For plebs: http://suptg.thisisnotatrueending.com/archive.html?tags=Eclipse%20Phase
Start here: http://suptg.thisisnotatrueending.com/archive/8224490/
Path of Totality
A certain fan of the game called Anders Sandberg is noteworthy for getting shit done, big time. He has created a metric ton worth of background information and homebrew rules for the game, including historical information, new corporations, characters and everything else under the sun.
Honorable mention goes to the cognoweapons he designed. To most people, a deployed cognoweapon looks like random, incoherent static, but for the specific person it was individually tailored to, it is like PTSD mixed with TEH RAEP. As if this wasn't grimdark enough, the best way of creating cognoweapons is to run someone's ego through a so-called hellcube, a quantum computer that will torture the ego in a million different ways at once to see which one is the most painful. This is the kind of sickfuckery that would make Urien Rakarth nod in acknowledgement.
Books
- Eclipse Phase: The core rulebook with the general information on the setting.
- Sunward: A sourcebook focusing on the inner solar system, detailing the Sun and its whale-like Suryas, the nomadic miners of Mercury, the city-states of Venus, the fallen Earth, the Moon and associated space stations, the first autonomists of Extropia, with the particular focus on the Big Boy of the sandbox: the Planetary Consortium of Mars.
- Gatecrashing: A sourcebook focusing on Pandora Gates, the totally not Star Gates that lead to places outside of the Solar system, one of which is giant dyson sphere big enough to fake being a planet. Discover the majesties of the universe as it tries to kill you.

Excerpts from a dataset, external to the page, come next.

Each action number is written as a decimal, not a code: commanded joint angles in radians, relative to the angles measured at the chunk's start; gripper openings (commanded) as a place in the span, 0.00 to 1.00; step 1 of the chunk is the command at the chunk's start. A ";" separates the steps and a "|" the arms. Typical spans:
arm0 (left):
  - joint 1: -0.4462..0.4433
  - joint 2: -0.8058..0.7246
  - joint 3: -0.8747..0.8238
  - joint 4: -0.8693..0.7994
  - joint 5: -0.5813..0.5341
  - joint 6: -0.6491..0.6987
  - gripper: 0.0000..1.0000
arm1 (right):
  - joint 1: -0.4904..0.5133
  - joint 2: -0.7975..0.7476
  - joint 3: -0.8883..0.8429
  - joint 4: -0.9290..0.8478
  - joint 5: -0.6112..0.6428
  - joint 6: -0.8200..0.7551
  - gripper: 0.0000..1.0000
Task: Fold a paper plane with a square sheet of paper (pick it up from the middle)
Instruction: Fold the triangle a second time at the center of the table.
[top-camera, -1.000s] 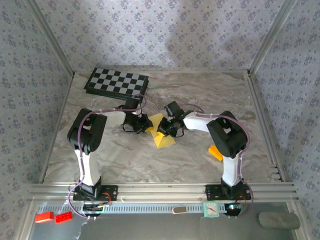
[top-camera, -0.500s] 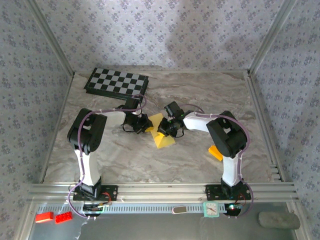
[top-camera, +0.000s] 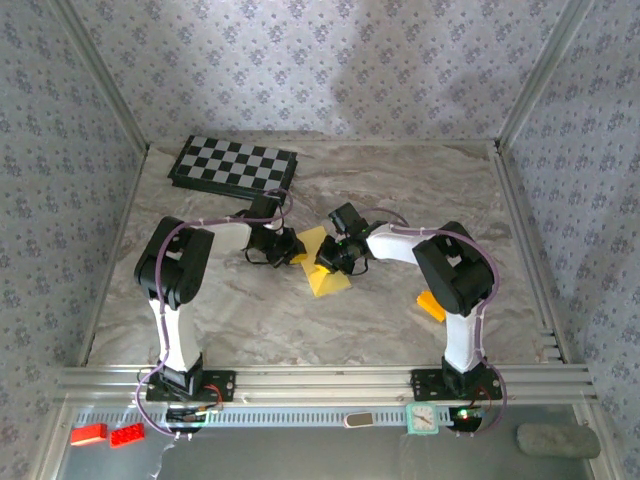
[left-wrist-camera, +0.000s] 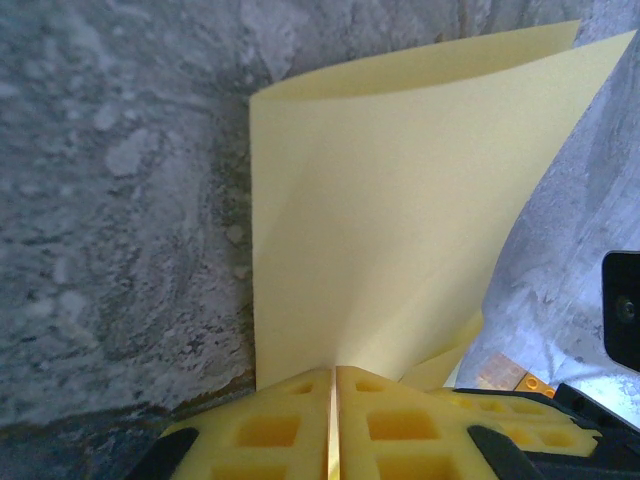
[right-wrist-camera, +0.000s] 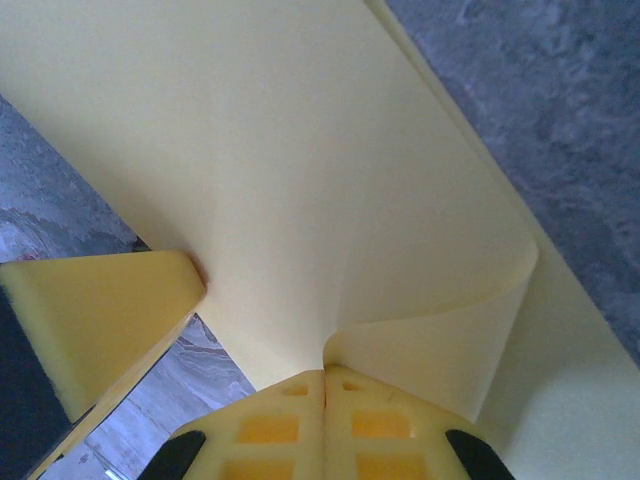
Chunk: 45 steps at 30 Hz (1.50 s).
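A marbled desk (top-camera: 400, 190) carries a checkerboard (top-camera: 232, 164) flat in its far left corner. At mid-desk lies the square sheet of paper (top-camera: 325, 275), plain yellow and partly bowed up, caught between two claws that meet over it. The left claw (left-wrist-camera: 333, 378) is pressed together on one edge (the sheet fans away from its pads). The right claw (right-wrist-camera: 323, 380) pinches a curled fold on the opposite side. A small orange-yellow block (top-camera: 432, 304) sits beside the right arm (top-camera: 455, 270), well apart from the paper.
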 joint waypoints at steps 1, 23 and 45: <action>-0.014 0.032 -0.041 -0.032 -0.032 -0.003 0.11 | 0.006 0.028 0.003 -0.054 0.029 0.008 0.00; 0.012 -0.223 -0.076 -0.101 -0.198 -0.060 0.23 | 0.008 0.052 0.033 -0.123 0.034 0.005 0.27; -0.109 -0.222 -0.154 0.067 -0.105 -0.152 0.07 | 0.009 0.061 0.004 -0.128 0.041 0.008 0.12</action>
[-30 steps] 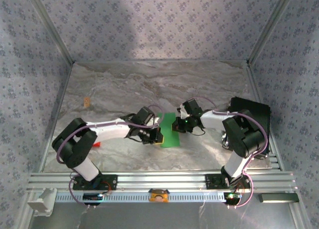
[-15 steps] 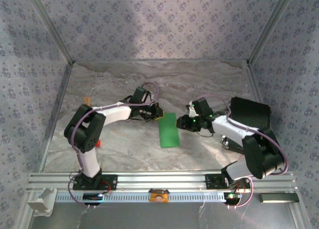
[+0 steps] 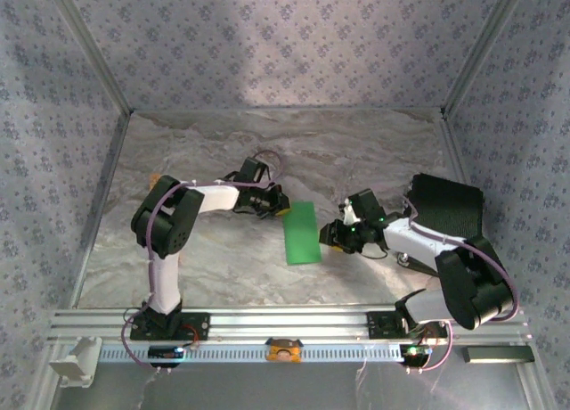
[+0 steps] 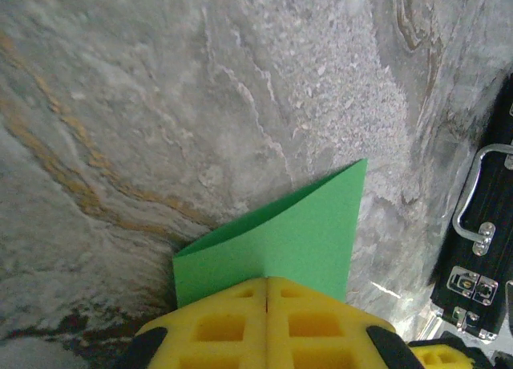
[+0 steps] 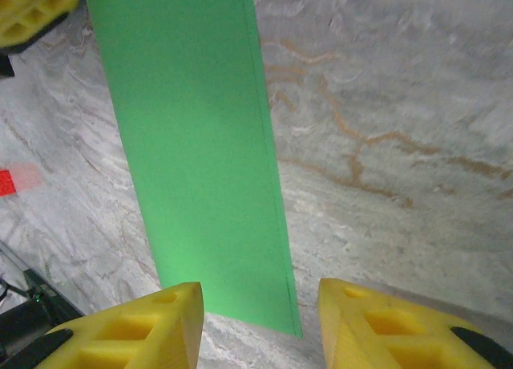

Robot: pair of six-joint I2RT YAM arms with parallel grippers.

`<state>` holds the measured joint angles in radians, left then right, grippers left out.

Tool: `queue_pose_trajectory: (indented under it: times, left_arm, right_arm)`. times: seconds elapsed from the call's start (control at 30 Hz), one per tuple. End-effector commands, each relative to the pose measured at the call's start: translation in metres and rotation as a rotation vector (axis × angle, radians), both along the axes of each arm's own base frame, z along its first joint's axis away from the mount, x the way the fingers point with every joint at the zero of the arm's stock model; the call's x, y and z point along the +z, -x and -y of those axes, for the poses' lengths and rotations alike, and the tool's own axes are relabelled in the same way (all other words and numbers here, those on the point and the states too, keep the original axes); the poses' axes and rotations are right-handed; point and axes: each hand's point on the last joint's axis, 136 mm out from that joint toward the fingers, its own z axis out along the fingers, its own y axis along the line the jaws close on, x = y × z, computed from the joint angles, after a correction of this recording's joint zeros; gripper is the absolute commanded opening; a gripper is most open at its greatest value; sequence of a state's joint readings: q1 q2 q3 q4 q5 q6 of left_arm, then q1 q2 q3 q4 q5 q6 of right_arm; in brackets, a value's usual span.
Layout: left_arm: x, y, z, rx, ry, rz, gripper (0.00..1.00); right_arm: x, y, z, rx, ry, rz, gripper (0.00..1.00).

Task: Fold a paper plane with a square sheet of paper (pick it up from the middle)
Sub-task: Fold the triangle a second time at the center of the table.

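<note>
Grey marbled table [image 3: 214, 151], veined and matte, is carrying everything. One black hard case [image 3: 450, 205], boxy with metal latches, is sitting at the right edge. One paper [image 3: 303, 233], thin, smooth and bright green, folded into a long narrow strip, is lying mid-table, running near to far. Two grippers with yellow waffled pads are flanking it. The left gripper [image 3: 274, 207] is pressing its pads together at the strip's far left corner; whether it is pinching the paper I cannot tell. The right gripper [image 3: 330, 235] is standing partly open beside the strip's right edge, holding nothing. One small red block [image 5: 6, 181] is lying blurred on the table beyond the paper's left edge.
</note>
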<state>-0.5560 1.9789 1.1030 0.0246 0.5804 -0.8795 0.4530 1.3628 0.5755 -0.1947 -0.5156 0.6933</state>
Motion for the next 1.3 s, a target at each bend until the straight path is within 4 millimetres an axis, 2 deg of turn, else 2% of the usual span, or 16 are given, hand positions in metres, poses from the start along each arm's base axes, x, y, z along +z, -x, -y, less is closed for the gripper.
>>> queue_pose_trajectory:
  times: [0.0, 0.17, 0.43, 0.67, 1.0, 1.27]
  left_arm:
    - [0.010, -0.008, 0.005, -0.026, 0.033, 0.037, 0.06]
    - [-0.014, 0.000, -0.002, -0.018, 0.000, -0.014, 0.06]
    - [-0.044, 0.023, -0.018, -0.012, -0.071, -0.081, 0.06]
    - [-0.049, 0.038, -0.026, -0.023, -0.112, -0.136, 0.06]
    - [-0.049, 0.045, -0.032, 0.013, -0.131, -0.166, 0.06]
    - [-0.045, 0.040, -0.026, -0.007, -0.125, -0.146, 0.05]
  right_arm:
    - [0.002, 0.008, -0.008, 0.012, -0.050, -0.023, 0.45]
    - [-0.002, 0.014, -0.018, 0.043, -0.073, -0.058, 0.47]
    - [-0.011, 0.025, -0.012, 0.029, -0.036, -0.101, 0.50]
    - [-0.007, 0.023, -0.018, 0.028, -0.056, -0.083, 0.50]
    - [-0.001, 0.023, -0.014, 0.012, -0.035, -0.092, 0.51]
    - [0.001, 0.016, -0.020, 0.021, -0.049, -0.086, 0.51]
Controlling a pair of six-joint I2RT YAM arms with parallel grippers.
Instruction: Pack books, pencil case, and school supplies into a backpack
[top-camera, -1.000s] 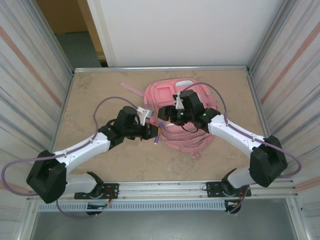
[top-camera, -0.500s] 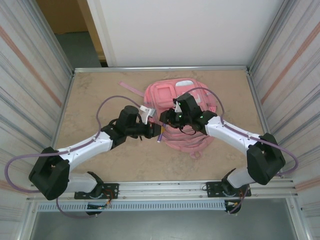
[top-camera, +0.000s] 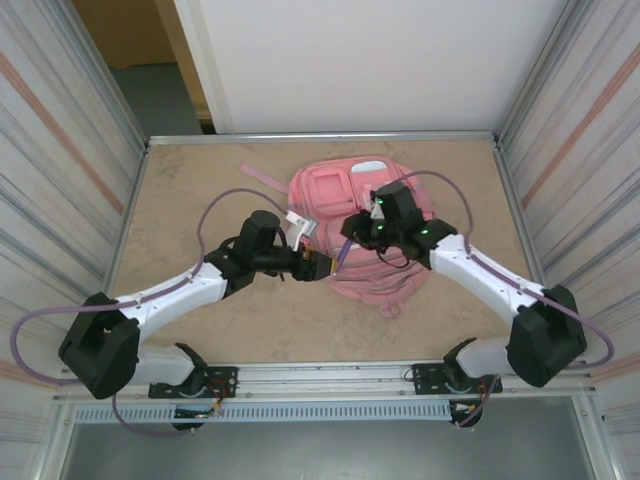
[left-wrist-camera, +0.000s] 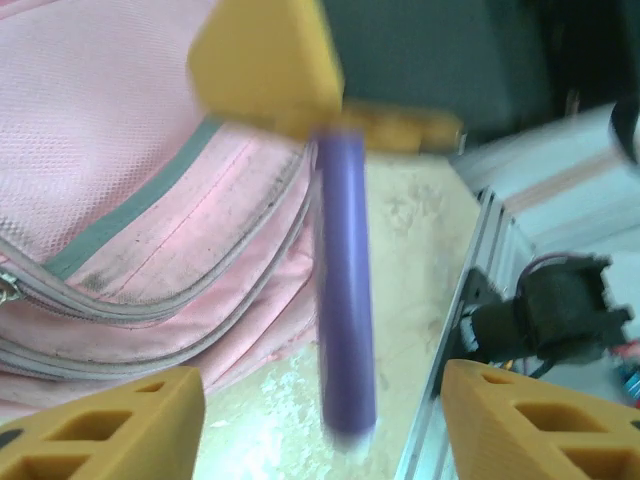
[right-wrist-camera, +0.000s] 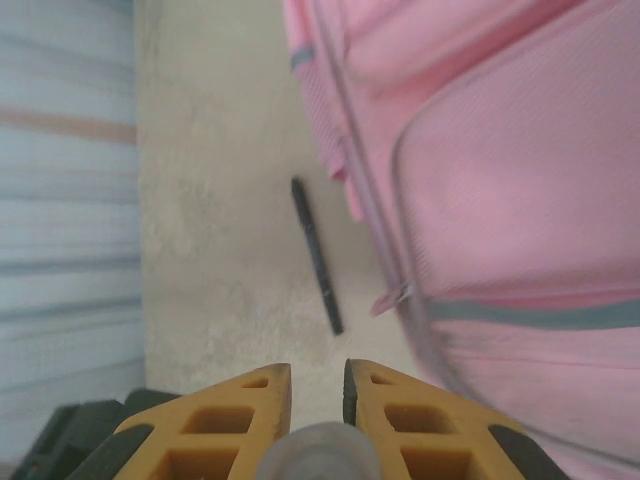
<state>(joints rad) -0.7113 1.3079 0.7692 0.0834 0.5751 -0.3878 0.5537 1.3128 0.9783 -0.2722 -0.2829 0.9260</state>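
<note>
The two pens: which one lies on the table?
The thin black pen lies on the table beside the pink backpack. The thicker purple pen is off the table, gripped by the right hand.

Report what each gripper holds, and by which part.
The right gripper pinches the purple pen by one end. The left gripper stands open around the pen's other end, holding nothing.
</note>
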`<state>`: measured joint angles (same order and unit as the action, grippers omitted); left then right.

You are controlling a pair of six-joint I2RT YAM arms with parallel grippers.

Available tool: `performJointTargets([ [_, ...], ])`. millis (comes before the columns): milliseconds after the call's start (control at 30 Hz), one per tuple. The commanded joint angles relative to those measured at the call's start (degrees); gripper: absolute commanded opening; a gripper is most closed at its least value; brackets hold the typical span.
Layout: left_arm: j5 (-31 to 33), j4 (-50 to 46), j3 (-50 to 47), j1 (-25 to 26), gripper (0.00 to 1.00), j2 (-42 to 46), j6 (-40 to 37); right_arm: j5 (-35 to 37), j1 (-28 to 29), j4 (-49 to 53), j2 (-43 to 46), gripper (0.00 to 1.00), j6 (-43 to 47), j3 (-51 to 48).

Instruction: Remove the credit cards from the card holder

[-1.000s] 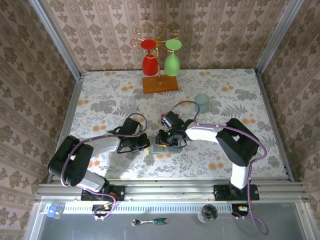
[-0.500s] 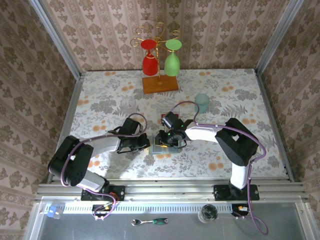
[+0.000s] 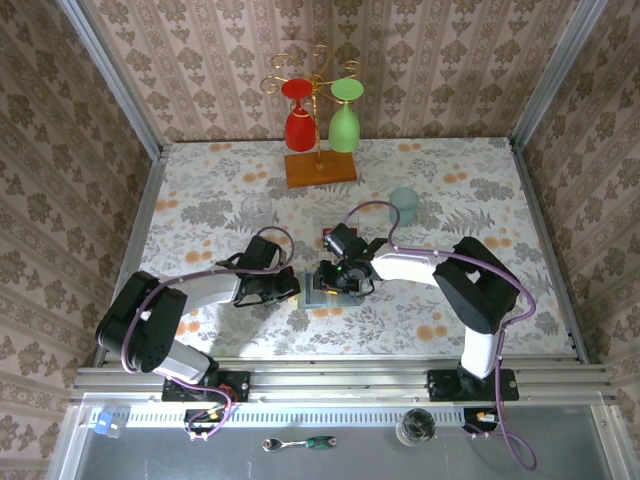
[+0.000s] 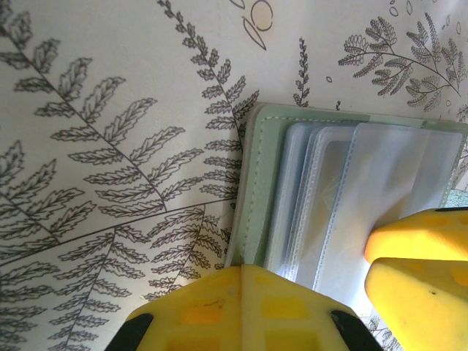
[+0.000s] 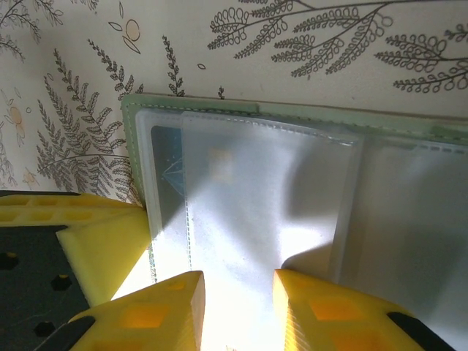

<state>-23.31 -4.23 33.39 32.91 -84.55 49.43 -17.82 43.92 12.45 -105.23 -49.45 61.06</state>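
The card holder (image 4: 252,183) lies open on the patterned table, a sage-green cover with clear sleeves (image 5: 248,190) on top. A dark blue credit card (image 5: 167,164) shows through the leftmost sleeve. My left gripper (image 4: 256,269) is shut, its yellow tips pinched together on the holder's left cover edge. My right gripper (image 5: 238,289) hovers open over the sleeves, nothing between its fingers. From above, the left gripper (image 3: 290,290) and right gripper (image 3: 338,283) meet over the card holder (image 3: 322,297). One right finger (image 4: 417,252) rests on a sleeve.
At the back stands a wooden base (image 3: 320,168) with a red and a green glass hanging above it. A pale teal cup (image 3: 404,205) is back right, a clear glass (image 3: 256,208) back left. Something small and red (image 3: 327,236) lies behind the right wrist.
The right gripper has edged slightly left over the card holder. The left arm has stayed put.
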Motion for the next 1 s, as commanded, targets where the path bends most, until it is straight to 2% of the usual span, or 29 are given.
performJointTargets([
  [0,0.28,-2.45,-0.08,-0.42,0.0,-0.25,-0.86,2.33,0.02,1.87,2.22,0.31,0.37,-1.26],
  [433,0.31,-3.08,0.6,-0.47,0.0,-0.44,-1.02,2.01,-1.32,-0.85,4.68,0.28,0.0,-4.51],
  [967,0.37,-5.83,3.49,-0.47,0.0,1.89,-1.94,0.86,-1.86,-1.64,3.52,0.26,-0.29,-5.23],
])
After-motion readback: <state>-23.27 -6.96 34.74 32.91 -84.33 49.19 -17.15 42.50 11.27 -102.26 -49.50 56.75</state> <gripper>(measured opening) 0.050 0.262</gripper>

- Panopticon: A sourcebook focusing on the various facets of Transhuman culture, particularly the titular total surveillance of everyone by everybody. Big brother is watching you, but also every soccer mom stuck as a bored infolife, every wannabe stalker who thinks your morph fits their fetish, every preachy neighbour with "values", every sleazy paparazzi, every scam artist looking for a mark...
- Rimward: A sourcebook focusing on the outer Solar System and the various Autonomist factions that set up shop there, in particular the Titanian Commonwealth, while also trying to make the Jovian Republic into more than the paranoid luddite nazis. Also, briefly touches on Firewall, since it is their main playground.
- Transhuman: A Player guide with the more streamlined character generation rules, which was one of the biggest weaknesses of the core rulebook. Also has more information on Transhuman culture that didn't initially make the cut in Panopticon. Random tables for the random table gods!
- Firewall: A sourcebook focusing on the default protagonist faction, the loose underground organization fighting against the extinction of humanity. Helps with differentiating them from these guys
- X-Risks: Half Sourcebook, Half Monster Manual detailing many lovely things that might and will kill you, from crazy exhumans to TITAN remnants and various exsurgent virus-influenced mutants.
The Eclipse Phase website also has several mini-sourcebooks about little things like the Titan Quarantine Zone on Mars or a scum swarm called The Stars Our Destination, a Morph Recognition Guide with pictures and rules for every Morph in the game found throughout the sourcebooks, a list of NPCs ready to use, and a few adventures.